Messias afirmou ainda que o Estado não vai se omitir diante de decisões das empresas sobre o assunto, sem citar nomes. "A omissão não é uma opção para este governo. Estamos preocupados em proteger a sociedade brasileira", afirmou. "Nós temos o compromisso de segurança em todas as vias, inclusive nas digitais", defendeu.
"Milhões de brasileiros usam as plataformas as mais diversas para a realização de negócios e são com esses brasileiros que governo está preocupado e comprometido", afirmou. "Estamos preocupados em proteger, crianças, adolescentes, empresários, os consumidores, a sociedade em geral de crimes de toda ordem."
A audiência deve reunir material sobre enfrentamento à desinformação e promoção de direitos fundamentais no mundo digital, o que deve amparar o Supremo Tribunal Federal (STF) em julgamentos sobre o tema, assim como o Congresso Nacional, onde tramitam projetos sobre a regulação do setor, explicou Messias.
A ministra dos Direitos Humanos e da Cidadania, Macaé Maria Evaristo dos Santos, também presente na audiência, frisou a importância do respeito aos direitos humanos e das crianças. "Nos preocupa sobremaneira a expansão do racismo, da misoginia, dos preconceitos de maneiras mais diversas que podemos encontrar na sociedade."
Plataformas de redes sociais têm enfrentado críticas sobre a falta de transparência nos relatórios de moderação de conteúdo e na proteção de direitos fundamentais.

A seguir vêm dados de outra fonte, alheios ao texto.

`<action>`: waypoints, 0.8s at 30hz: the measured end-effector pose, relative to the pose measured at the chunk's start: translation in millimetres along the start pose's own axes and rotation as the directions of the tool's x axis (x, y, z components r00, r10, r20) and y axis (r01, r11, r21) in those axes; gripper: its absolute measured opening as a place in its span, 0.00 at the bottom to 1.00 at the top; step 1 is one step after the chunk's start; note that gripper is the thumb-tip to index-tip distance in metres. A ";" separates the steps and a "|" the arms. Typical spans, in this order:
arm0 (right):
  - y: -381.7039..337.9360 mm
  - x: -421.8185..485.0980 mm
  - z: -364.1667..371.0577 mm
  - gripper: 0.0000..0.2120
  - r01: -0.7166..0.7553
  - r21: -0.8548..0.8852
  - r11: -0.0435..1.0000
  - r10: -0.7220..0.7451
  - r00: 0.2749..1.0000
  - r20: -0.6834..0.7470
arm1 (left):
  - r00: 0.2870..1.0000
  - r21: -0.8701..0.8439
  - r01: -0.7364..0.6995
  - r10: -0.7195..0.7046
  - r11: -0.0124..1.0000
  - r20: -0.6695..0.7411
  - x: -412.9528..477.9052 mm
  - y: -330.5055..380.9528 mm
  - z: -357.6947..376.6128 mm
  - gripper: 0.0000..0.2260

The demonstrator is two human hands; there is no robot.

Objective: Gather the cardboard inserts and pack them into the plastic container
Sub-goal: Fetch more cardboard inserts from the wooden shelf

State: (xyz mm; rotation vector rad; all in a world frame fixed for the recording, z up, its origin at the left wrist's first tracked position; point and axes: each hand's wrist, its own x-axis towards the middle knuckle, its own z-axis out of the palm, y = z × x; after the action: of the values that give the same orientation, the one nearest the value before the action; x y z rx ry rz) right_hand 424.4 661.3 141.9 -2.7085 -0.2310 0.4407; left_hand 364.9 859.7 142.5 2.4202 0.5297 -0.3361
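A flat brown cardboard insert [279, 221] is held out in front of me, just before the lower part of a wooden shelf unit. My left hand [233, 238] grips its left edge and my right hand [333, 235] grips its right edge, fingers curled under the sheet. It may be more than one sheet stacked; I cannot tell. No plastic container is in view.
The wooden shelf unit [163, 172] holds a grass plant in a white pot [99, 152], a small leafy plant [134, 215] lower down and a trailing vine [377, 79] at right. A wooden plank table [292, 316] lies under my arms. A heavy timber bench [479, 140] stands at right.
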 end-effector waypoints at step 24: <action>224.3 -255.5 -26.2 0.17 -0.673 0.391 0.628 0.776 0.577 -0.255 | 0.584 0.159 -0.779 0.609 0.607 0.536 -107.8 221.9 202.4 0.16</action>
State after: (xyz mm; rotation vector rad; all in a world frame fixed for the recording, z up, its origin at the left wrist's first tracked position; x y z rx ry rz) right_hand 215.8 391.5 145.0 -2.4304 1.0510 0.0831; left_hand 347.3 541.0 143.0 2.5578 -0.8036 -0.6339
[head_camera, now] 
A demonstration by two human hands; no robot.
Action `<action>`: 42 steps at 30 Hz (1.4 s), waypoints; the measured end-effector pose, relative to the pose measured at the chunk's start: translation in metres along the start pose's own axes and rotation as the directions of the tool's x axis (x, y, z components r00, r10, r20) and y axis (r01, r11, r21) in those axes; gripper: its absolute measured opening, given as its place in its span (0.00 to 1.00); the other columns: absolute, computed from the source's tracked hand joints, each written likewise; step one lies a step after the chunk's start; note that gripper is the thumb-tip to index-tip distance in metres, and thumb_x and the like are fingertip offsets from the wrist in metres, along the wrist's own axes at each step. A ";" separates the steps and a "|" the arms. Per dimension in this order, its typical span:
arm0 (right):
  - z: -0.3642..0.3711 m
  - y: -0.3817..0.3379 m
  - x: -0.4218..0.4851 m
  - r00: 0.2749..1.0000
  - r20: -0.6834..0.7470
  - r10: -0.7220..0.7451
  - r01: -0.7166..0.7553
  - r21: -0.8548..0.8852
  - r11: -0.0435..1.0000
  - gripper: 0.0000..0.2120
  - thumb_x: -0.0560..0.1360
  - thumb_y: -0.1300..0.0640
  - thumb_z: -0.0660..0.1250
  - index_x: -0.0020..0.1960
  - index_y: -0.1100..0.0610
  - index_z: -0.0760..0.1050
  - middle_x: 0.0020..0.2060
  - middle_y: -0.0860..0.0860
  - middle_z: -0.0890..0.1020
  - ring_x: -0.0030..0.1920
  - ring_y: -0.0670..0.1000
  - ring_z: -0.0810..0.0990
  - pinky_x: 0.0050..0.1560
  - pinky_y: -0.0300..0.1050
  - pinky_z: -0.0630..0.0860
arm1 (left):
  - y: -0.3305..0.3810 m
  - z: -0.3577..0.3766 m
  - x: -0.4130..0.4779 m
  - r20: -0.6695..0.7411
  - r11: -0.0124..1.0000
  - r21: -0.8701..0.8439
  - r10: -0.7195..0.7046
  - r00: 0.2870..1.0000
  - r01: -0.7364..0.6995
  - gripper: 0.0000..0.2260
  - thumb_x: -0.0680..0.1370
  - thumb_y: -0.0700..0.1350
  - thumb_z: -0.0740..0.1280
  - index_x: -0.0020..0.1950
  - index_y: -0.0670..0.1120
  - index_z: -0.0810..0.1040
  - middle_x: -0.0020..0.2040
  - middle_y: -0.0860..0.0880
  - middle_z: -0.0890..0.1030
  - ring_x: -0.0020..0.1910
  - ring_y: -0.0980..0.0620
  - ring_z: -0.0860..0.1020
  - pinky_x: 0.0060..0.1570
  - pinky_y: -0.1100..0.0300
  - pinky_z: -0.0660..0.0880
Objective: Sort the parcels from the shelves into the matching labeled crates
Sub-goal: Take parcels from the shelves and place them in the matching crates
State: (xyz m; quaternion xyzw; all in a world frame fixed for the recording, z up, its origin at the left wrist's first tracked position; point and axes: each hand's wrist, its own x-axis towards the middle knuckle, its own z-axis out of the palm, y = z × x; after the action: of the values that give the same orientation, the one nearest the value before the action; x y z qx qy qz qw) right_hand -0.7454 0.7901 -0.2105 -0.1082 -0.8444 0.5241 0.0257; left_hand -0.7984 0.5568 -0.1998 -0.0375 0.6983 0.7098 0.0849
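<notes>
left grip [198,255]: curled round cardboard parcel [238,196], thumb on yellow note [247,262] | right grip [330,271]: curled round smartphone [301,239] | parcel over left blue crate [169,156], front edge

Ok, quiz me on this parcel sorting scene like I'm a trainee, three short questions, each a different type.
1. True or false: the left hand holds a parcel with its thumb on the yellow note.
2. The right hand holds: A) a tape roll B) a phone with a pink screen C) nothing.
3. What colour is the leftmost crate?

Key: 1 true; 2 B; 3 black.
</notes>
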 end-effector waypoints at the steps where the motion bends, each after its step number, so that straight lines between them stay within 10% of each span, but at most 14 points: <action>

Reportagem da agência de checagem Aos Fatos mostra, por exemplo, cita que o novo manual interno da empresa sobre moderação de conteúdo, já em vigor no Brasil, passou a permitir conteúdos como expressões de supremacia racial e de preconceito religioso, que são crimes, autorizando frases como "os brancos são os melhores" e "eu odeio negros".
O que está em jogo
Desde 2016, a Meta oferece no Facebook e no Instagram um serviço de checagem de fatos, realizado por jornalistas e especialistas parceiros em mais de 80 países - incluindo o Brasil -, que ajudam a desmentir e contextualizar publicações enganosas nas redes.
O CEO da Meta, Mark Zuckerberg, anunciou no início de janeiro, em um vídeo de mais de 5 minutos, que a empresa vai abandonar o programa de checagem de fatos e permitir mais conteúdos políticos, "inicialmente" só nos Estados Unidos, em sintonia com o novo governo de Donald Trump.
O programa será substituído por "Notas da Comunidade", sistema similar ao adotado pelo X, que depende de contribuições voluntárias de usuários.
Em uma publicação no X, Angie Drobnic Holan, responsável americana da Rede Internacional de Fact-Checking (IFCN, na sigla em inglês), afirmou: "Essa decisão afetará os usuários que buscam informações precisas e confiáveis".
"Os verificadores de fatos nunca mostraram parcialidade em seu trabalho, e essas críticas vêm de pessoas que acreditam que podem exagerar os fatos e mentir sem serem refutadas ou contraditas", acrescentou.
O trabalho de checagem de informação não faz parte da política de moderação de conteúdo, ao contrário do que sugere Zuckerberg, segundo explica Iná Jost, coordenadora de pesquisa do InternetLab, em entrevista ao Aos Fatos.
"Zuckerberg faz uma confusão deliberada entre o que é o programa de checadores e a estrutura de moderação de conteúdo", disse.
"Ele dá a entender que os checadores têm ingerência direta na circulação de conteúdo — no que vai circular, no que vai ser alcançado, no tamanho do alcance, no que vai ser retirado, no falso positivo, no falso negativo —, quando, na verdade, os checadores servem como um apoio a essa grande engrenagem que é a moderação de conteúdo."